Just not for the same reasons.
Democrats point to efforts on the right to overturn election results and the diminishment of majority rule. Republicans are trying to protect what they feel are American values. “The economic frustrations and cultural fears have combined to create a chasm in American political life, between prosperous, diverse major metropolitan areas and more traditional, religious and economically struggling smaller cities and rural areas. The first category is increasingly liberal and Democratic, the second increasingly conservative and Republican,” Leonhardt writes.
Story continues
“The political contest between the two can feel existential to people in both camps, with disagreements over nearly every prominent issue. ‘When we’re voting, we’re not just voting for a set of policies but for what we think makes us Americans and who we are as a people,’” Lilliana Mason, a political scientist and the author of “Uncivil Agreement: How Politics Became Our Identity,” said. “‘If our party loses the election, then all of these parts of us feel like losers.’”

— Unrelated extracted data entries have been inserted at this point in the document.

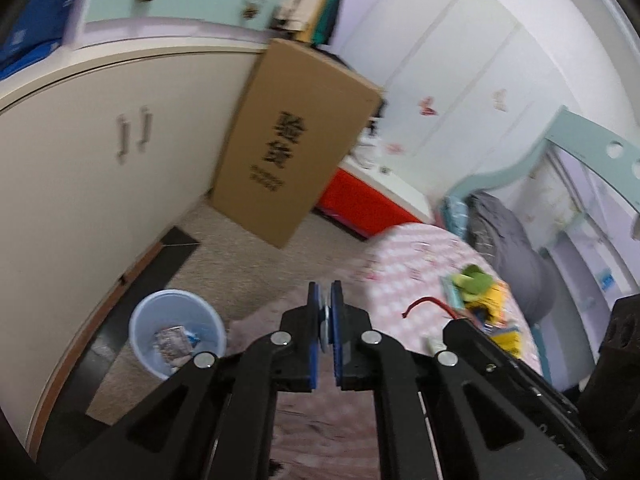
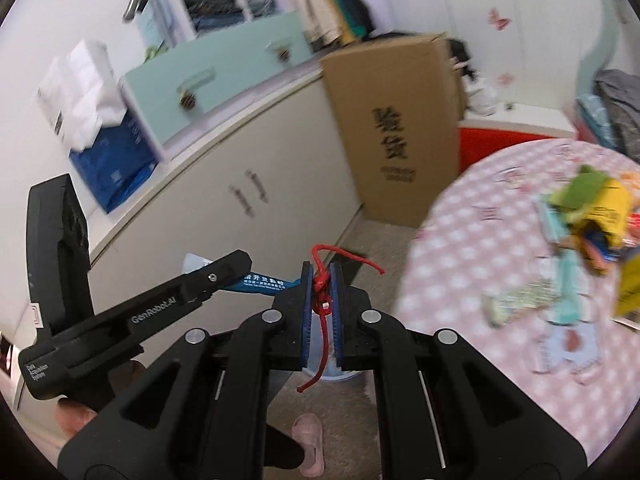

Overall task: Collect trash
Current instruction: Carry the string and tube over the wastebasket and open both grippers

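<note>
While both grippers hang over the floor beside the table, the handling cues read as follows:
Red string [image 2: 321, 288]: limp, very light cord, pinched at its knotted middle; loose ends dangle above and below the jaws
Right gripper [image 2: 321, 292]: clenched on the string, above the bin
Left gripper [image 1: 327, 320]: closed on a thin blue wrapper [image 2: 264, 282], flat, light, likely slippery
Bin [image 1: 176, 332]: pale blue, near left on the floor, wrappers already inside
Table [image 2: 460, 240]: pink checked cloth, more litter at far right
</note>
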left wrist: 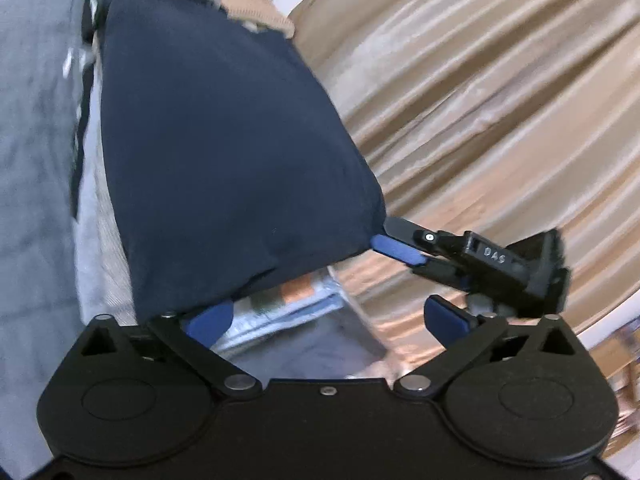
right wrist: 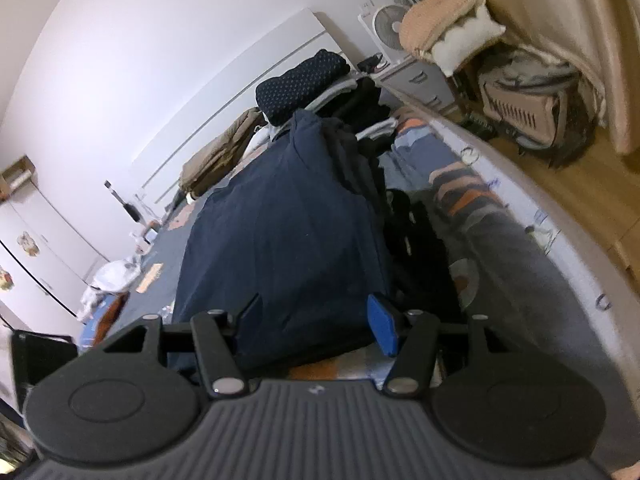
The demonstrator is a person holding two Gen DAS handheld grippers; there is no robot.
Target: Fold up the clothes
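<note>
Navy cloth (left wrist: 224, 152) fills the frame's middle, its corner pinched by the right gripper (left wrist: 394, 240); left gripper (left wrist: 328, 320) gapes apart, holding nothing.

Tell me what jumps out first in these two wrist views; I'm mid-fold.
The big navy garment fills the middle of both views. In the left wrist view its lower right corner is drawn to a point where the right gripper pinches it, while the left gripper sits wide open at the bottom edge, holding nothing. Tan curtains cover the whole right side of that view.
</note>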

Donald Trump plays to the winners and losers scenario every time he speaks at his rallies. The cities run by Democrats are dystopian, with crime, drugs, lousy schools — you get the idea. There is light, however, if voters choose him and the America first agenda he espouses.

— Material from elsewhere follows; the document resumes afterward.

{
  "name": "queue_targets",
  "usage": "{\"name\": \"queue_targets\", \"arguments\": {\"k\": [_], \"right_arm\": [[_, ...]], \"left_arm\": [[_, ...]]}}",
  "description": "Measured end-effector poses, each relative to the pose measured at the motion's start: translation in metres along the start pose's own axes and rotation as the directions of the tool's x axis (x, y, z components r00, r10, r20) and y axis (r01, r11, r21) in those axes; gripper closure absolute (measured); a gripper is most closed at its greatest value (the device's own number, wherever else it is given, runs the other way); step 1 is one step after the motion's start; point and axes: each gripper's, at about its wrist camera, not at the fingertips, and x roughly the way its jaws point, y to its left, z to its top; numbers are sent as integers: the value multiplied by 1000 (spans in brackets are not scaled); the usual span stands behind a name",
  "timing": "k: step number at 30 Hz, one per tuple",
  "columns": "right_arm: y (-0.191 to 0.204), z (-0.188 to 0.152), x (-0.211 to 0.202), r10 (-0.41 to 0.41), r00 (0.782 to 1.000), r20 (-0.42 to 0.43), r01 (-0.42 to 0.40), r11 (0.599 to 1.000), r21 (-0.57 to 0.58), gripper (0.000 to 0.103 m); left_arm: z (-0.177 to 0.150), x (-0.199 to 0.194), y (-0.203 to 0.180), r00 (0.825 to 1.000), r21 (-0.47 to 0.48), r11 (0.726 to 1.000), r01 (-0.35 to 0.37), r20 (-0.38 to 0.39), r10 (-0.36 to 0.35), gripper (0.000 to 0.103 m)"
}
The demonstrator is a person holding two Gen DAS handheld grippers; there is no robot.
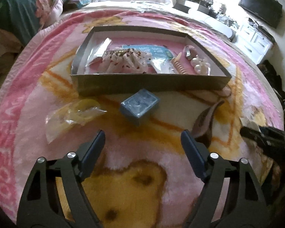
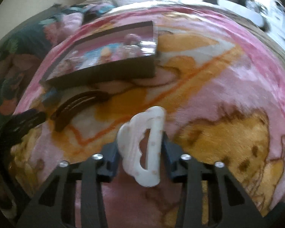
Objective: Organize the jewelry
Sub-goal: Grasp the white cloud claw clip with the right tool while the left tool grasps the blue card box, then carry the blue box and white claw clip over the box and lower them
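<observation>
A small blue box (image 1: pixel 139 106) lies on the pink blanket just ahead of my left gripper (image 1: pixel 143 134), whose fingers stand open and apart from it with nothing between them. Behind it is a shallow grey tray box (image 1: pixel 150 84) holding packets, a comb-like clip and pearly pieces. In the right wrist view a white scalloped hair clip (image 2: pixel 142 148) stands between the pads of my right gripper (image 2: pixel 139 144), which is shut on it just above the blanket. A brown hair clip (image 2: pixel 76 104) lies to the left, near the tray box (image 2: pixel 108 72).
A crumpled clear bag with something yellow (image 1: pixel 74 114) lies left of the blue box. The brown clip (image 1: pixel 207 119) lies at the right, with the other gripper's dark body (image 1: pixel 266 134) beyond it. Pillows are at the far left, a white dresser (image 1: pixel 254 39) and screen at the far right.
</observation>
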Motion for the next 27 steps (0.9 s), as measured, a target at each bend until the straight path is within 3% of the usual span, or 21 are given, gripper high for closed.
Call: {"name": "queue_targets", "arguments": {"k": [8,13,15,20,27], "right_arm": [[26,-7,-9,41,999,19,-39,993,-107,67],[26,-5,-12,49,998,29,-45,994,-103,67],[25,-4,-15,54,998,36,-50,994,-98,67],[28,-2,-23,47,997,63,-39,991,-124,67],[38,8,-37,68,993,96,-53,987,-149,67]], "left_arm": [[10,14,-7,1000,-14,1000,-19,-8,19,37],[20,22,-11,999,-9,999,-45,-21,45,50],[23,25,-11,998,-8,998,-60,-20,60,60],[25,27,-15,997,14,997,-70,-18,70,61],[26,2,-23,1000,30,1000,-7,8,7,61]]}}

The problem isn’t just the way each party views the country and where it is going wrong, but the vitriol that has come from moving away from “your idea is really not OK,” to “you need to be eliminated because of your view and actions.”
Sometimes the split can come within a state such as Arizona where Tucson is a liberal oasis and Phoenix is more conservative, but both are big cities. Some of the MAGA loving candidates for statewide election this year are from the Phoenix area.

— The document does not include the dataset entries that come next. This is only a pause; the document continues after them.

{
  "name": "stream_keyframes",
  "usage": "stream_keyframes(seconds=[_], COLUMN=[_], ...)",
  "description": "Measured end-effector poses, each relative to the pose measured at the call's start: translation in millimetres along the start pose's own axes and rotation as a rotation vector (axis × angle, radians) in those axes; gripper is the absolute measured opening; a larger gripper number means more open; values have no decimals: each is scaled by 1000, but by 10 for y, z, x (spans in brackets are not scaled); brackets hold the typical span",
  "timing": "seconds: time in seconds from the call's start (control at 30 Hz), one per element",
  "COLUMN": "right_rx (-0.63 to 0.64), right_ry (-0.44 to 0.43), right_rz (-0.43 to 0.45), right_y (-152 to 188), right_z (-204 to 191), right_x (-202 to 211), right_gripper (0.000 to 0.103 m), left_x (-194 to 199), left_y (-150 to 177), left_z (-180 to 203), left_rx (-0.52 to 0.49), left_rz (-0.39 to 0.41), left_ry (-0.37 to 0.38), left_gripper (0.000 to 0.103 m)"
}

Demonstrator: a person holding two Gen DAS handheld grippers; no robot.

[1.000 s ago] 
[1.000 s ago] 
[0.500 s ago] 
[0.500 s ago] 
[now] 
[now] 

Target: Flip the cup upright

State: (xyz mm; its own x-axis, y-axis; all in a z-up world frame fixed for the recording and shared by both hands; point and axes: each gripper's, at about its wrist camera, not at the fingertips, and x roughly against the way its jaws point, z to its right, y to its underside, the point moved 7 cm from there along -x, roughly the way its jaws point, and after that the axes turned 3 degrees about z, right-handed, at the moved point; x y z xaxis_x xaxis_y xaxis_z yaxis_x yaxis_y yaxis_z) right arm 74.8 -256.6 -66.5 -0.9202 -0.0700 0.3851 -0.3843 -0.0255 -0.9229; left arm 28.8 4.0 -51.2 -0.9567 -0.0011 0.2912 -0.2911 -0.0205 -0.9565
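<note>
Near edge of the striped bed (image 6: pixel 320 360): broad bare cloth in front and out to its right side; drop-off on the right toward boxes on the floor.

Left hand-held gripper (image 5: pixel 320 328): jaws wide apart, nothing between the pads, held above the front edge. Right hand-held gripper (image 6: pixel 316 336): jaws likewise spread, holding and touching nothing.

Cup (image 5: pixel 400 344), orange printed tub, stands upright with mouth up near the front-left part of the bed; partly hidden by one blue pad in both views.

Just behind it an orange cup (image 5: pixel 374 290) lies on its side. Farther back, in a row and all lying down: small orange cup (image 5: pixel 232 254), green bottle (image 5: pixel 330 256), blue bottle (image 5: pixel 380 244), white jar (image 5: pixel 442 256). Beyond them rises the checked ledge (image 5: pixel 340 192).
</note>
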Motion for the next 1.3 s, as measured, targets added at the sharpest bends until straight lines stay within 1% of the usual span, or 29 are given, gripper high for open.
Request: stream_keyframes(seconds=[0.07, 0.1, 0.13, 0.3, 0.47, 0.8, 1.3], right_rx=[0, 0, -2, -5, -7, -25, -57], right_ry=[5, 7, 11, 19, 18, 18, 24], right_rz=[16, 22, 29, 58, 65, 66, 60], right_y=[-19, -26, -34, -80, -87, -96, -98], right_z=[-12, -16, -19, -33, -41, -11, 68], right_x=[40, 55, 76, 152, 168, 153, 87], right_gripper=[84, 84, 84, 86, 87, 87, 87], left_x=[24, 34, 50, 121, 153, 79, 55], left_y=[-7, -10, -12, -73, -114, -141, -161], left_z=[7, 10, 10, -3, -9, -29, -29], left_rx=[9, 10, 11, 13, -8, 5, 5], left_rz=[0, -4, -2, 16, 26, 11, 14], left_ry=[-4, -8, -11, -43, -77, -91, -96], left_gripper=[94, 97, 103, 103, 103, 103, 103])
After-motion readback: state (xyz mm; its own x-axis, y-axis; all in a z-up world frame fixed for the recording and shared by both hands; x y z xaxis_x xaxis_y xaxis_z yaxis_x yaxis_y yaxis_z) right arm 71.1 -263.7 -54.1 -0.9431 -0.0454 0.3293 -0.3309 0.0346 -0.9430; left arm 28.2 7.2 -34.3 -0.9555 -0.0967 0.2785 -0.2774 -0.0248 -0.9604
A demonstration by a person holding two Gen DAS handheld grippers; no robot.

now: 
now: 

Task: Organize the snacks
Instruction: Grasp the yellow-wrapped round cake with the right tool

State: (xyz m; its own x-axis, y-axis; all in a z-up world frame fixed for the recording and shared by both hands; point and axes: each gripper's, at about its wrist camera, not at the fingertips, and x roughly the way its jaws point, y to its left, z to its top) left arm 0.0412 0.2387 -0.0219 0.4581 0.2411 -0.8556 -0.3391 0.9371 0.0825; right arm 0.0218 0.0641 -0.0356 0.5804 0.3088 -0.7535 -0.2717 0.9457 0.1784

Republicans can complain all they want about Joe Biden splitting the country after he vowed to unite us during the 2020 presidential race, and yea, calling the MAGA wing of the Republican Party a bunch of semi-fascists isn’t a sign of unity, but how do you unite with people who believe you are not legitimately the winner of said 2020 election?
Vitriol now extends downward to state and local elections, especially school boards where major clashes are occurring over the handling of sexuality and race relations in the classroom.
Teachers had been increasingly leaving the profession and moving on to less stressful jobs but now it is almost at stampede level. One teacher we know said she retired earlier than she had planned because she just couldn’t take all the negatives of the job anymore. She’s not alone, and it’s to a point in some states that people with a college degree but no teaching instruction or experience are being asked to consider teaching classes.
But it is the threat to not accept the results of an election that is most troubling to me. One study notes that 47 percent of Republicans running for statewide office this year have refused to accept the 2020 election results — including some in Michigan.
Yes, 47 percent. Almost half.
I have no idea how to bridge that divide, but if things continue as they are, it will become very ugly, very quickly.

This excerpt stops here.